Notable Performance:Tohma's childhood best friend Matsutani pays homage to his father, a Kabuki actor, and the man behind the whole piece. is. Matsuja's presence on the screen is warm and engaging, and is Tohma's main cheerleader in many of the documentaries.

Memorable Dialogue:Much of the tension in the documentary is a classic trained play that Tohma started as a teenage idol in a local Japanese program called Johnny. It means that he was an actor. Many people are on board this Kabuki performance, and he responds by saying:

Gender and skin:Zero.

Our view:Looking inside the artist's preparation is a credible documentary subject, less often seen (at least in the West) that Kabuki gives to the audience. Education at the same time focusing it on no art form. This movie reminds us of the idea that Kabuki is unparalleled, unlike mere theater and dance, and actors who haven't spent years training for it can't master it. Enter Ikuta Toma who is challenging in less than two months.

Tohma and Matsuya are instantly fascinating and their friendship feels healthy. Neither wants to disappoint the other, and both want to praise Matsutani's father for this performance. There are so many details about a particular technique — how accurate gestures and body heights need to be, how specific facial expressions — and that's because his timeline is too short. His skill sniffs to pull this off.
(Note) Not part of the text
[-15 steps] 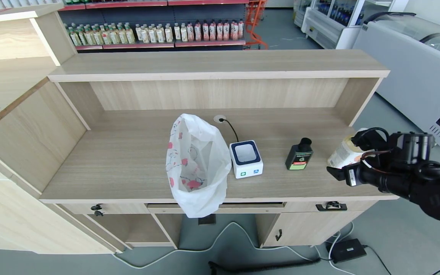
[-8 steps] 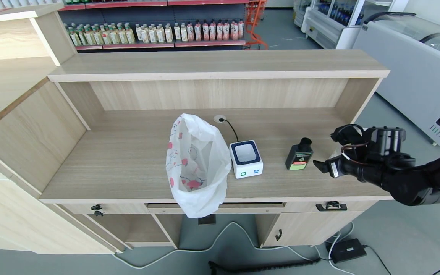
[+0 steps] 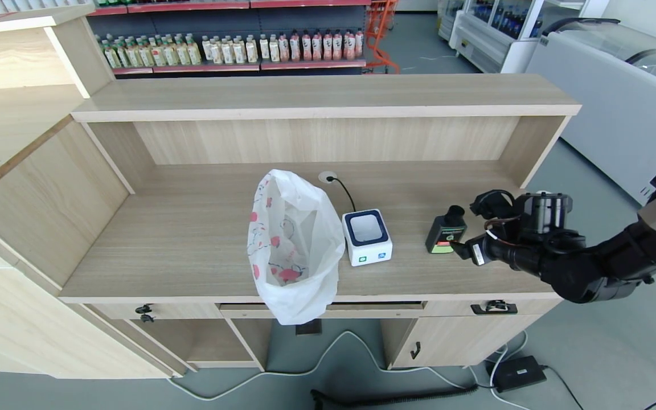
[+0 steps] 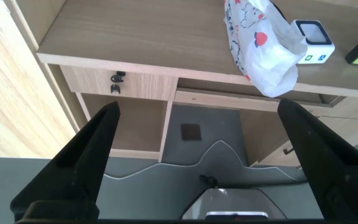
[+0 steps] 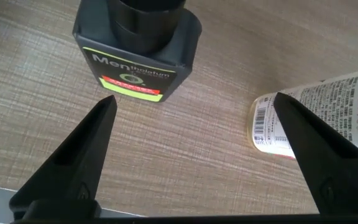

However, the documentary lacks the background of the craft itself, as it is likely that the international audience introduced the Kabuki Theater for the first time. Often referred to as the Kabuki family, Tohma is introduced as an outsider, but explains why the dance style is so exclusive and what it means to Japanese society as a whole. Is not ... Without such a background, it's a little difficult to get to Tohma's journey, even if it's fascinating to see the process.

Our call:STREAMIT. It's a fascinating and educational look to the world of Kabuki, and even if you witness it for the first time, you can still appreciate the form of art.

Radhika Menon (@ menonrad) is a New York City-based television enthusiast. Her work has been published in Vulture, Teen Vogue, Paste Magazine and more. At any time, she can scream long on Friday Night Light, Michigan University, and the perfect slice of pizza. You might call her Rudd.